■ **TASK TO CARRY OUT**
Where the string "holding" occurs in a line of the data below, that line should be copied.
--- DATA SUPPLIED Enclosed Below ---
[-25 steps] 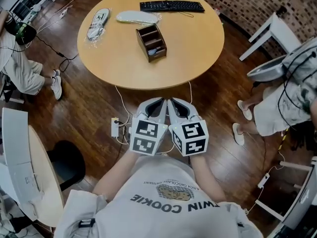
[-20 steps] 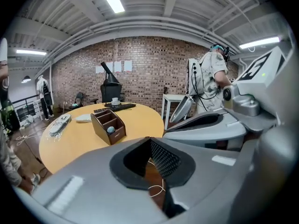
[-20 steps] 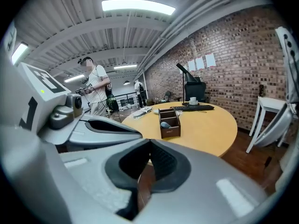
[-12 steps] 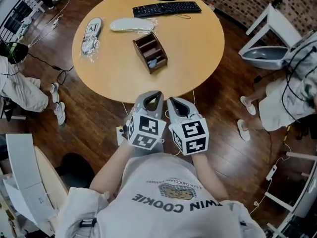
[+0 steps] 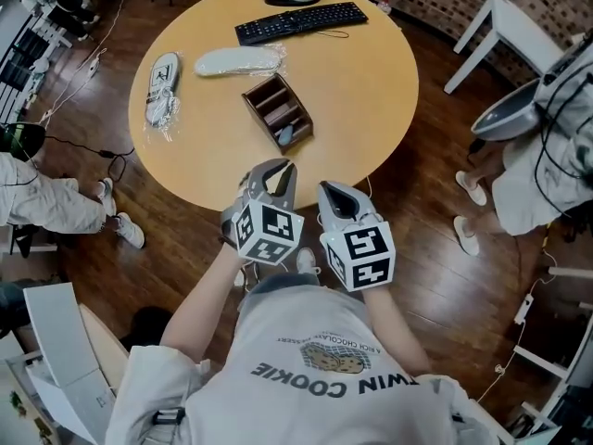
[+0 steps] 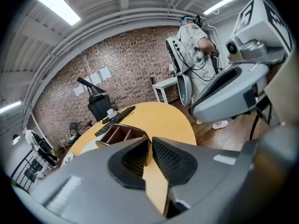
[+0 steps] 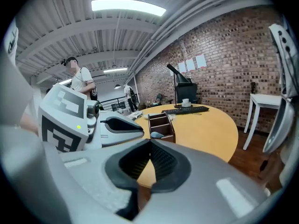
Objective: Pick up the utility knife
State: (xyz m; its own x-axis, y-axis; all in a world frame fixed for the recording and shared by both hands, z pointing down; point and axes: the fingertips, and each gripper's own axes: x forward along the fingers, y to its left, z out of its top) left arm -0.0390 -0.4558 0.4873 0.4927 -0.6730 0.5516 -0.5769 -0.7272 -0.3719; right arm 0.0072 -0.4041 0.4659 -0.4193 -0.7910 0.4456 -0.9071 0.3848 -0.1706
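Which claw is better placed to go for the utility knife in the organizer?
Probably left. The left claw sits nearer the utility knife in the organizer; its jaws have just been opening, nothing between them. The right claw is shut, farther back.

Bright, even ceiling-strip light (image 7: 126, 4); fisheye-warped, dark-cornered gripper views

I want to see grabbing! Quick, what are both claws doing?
Left grey claw: open a crack, just been opening, nothing between.
Right grey claw: shut, empty.

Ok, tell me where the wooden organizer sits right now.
Head view: the wooden organizer stands near the middle of the round table, just below the plastic-wrapped white item and nearer the person than the black keyboard.
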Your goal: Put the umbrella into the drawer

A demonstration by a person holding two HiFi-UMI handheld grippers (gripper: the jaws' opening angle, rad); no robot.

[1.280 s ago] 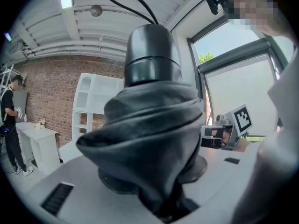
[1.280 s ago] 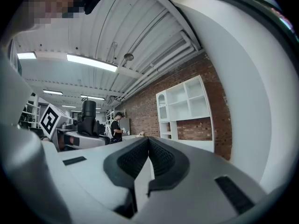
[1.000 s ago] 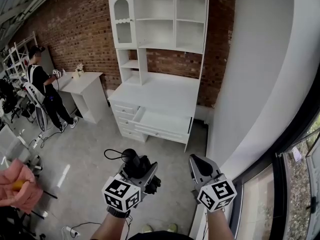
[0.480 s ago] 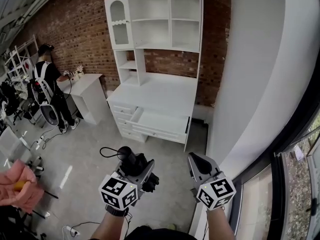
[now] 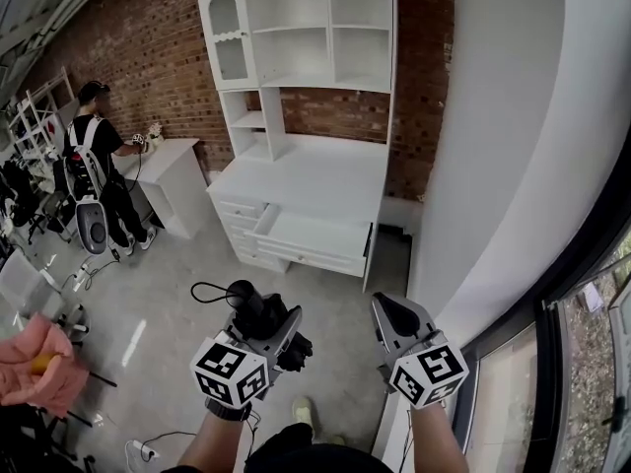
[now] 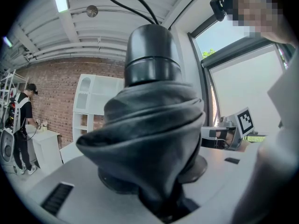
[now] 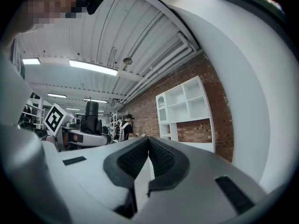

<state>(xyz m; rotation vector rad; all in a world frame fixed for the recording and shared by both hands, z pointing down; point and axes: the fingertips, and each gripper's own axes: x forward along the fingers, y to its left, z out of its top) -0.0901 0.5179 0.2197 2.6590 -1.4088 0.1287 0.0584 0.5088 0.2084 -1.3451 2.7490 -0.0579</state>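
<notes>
A folded black umbrella point(image 5: 261, 320) with a wrist loop stands in my left gripper point(image 5: 264, 325), which is shut on it. In the left gripper view the umbrella point(image 6: 149, 125) fills the frame, handle end up, folds pinched between the jaws. My right gripper point(image 5: 386, 315) is shut with nothing in it; its black pads point(image 7: 161, 160) meet at the tips. The open drawer point(image 5: 314, 237) juts from the white desk point(image 5: 306, 180) ahead, against the brick wall. Both grippers hang over the grey floor, well short of the desk.
A white hutch with shelves point(image 5: 306, 37) tops the desk. A white wall point(image 5: 493, 146) and window line run along the right. A person point(image 5: 97, 175) stands at a small white table point(image 5: 170, 175) on the left. Pink cloth point(image 5: 37, 363) lies at the lower left.
The desk and drawer have grown slightly nearer and shifted up in the head view. Both grippers moved forward together, the umbrella still held. The person at the left has shifted along the small table.
</notes>
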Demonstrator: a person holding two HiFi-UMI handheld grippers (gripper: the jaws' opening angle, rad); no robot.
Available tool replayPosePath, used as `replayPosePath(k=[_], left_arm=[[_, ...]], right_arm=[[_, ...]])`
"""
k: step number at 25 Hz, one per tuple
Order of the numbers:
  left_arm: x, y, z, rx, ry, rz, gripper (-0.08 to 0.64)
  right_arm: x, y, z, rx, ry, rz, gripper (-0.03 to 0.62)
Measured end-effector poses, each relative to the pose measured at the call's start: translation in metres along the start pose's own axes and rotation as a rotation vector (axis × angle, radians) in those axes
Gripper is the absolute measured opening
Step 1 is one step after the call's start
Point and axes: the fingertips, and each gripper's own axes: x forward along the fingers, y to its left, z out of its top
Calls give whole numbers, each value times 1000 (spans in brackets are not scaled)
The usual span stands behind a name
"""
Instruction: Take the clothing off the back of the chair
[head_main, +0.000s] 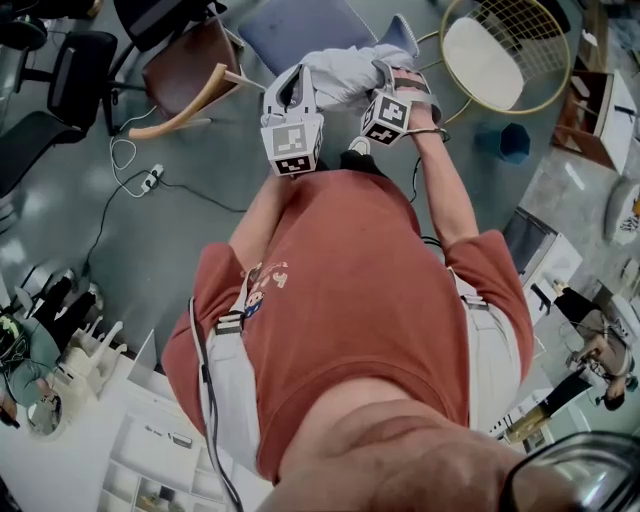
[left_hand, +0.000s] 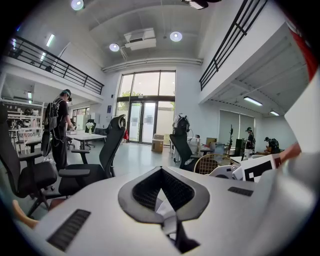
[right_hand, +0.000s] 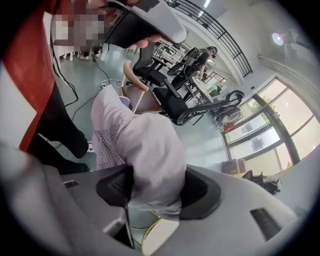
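The clothing (head_main: 345, 75) is a pale lilac-white garment, bunched up in front of the person in the red shirt. It hangs between both grippers, just in front of a grey-blue chair (head_main: 300, 30). My right gripper (right_hand: 155, 187) is shut on a thick fold of the clothing (right_hand: 145, 145), which fills the gap between its jaws. In the head view the right gripper (head_main: 385, 70) sits at the garment's right end and the left gripper (head_main: 295, 88) at its left end. My left gripper (left_hand: 162, 192) is pinched on a thin white strip of the clothing (left_hand: 164, 206).
A brown chair with a curved wooden armrest (head_main: 185, 80) stands left of the garment. A gold wire chair with a white cushion (head_main: 500, 55) is at the right. Black office chairs (head_main: 50, 90) and a floor cable with a power strip (head_main: 150, 178) lie further left. Another person (left_hand: 60, 125) stands far off.
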Motion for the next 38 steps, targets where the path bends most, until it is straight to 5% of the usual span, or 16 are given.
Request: replayPosePath(k=[14, 19, 38], left_arm=[[1, -1, 8, -11, -17, -5, 14], [3, -1, 10, -8, -24, -11, 14], [-2, -14, 21, 2, -41, -44, 14]], right_arm=[[-31, -1, 1, 5, -34, -91, 167], [-41, 3, -1, 143, -80, -129, 67], [-71, -7, -7, 766, -286, -161, 52]])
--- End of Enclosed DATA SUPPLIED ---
■ **RESPONSE TO THE EXERCISE**
A demonstration by a person holding two HiFi-UMI handheld grippers (gripper: the jaws' opening angle, rad); no robot.
Demonstrator: a person holding two HiFi-UMI handheld grippers (gripper: the jaws' opening angle, rad); no robot.

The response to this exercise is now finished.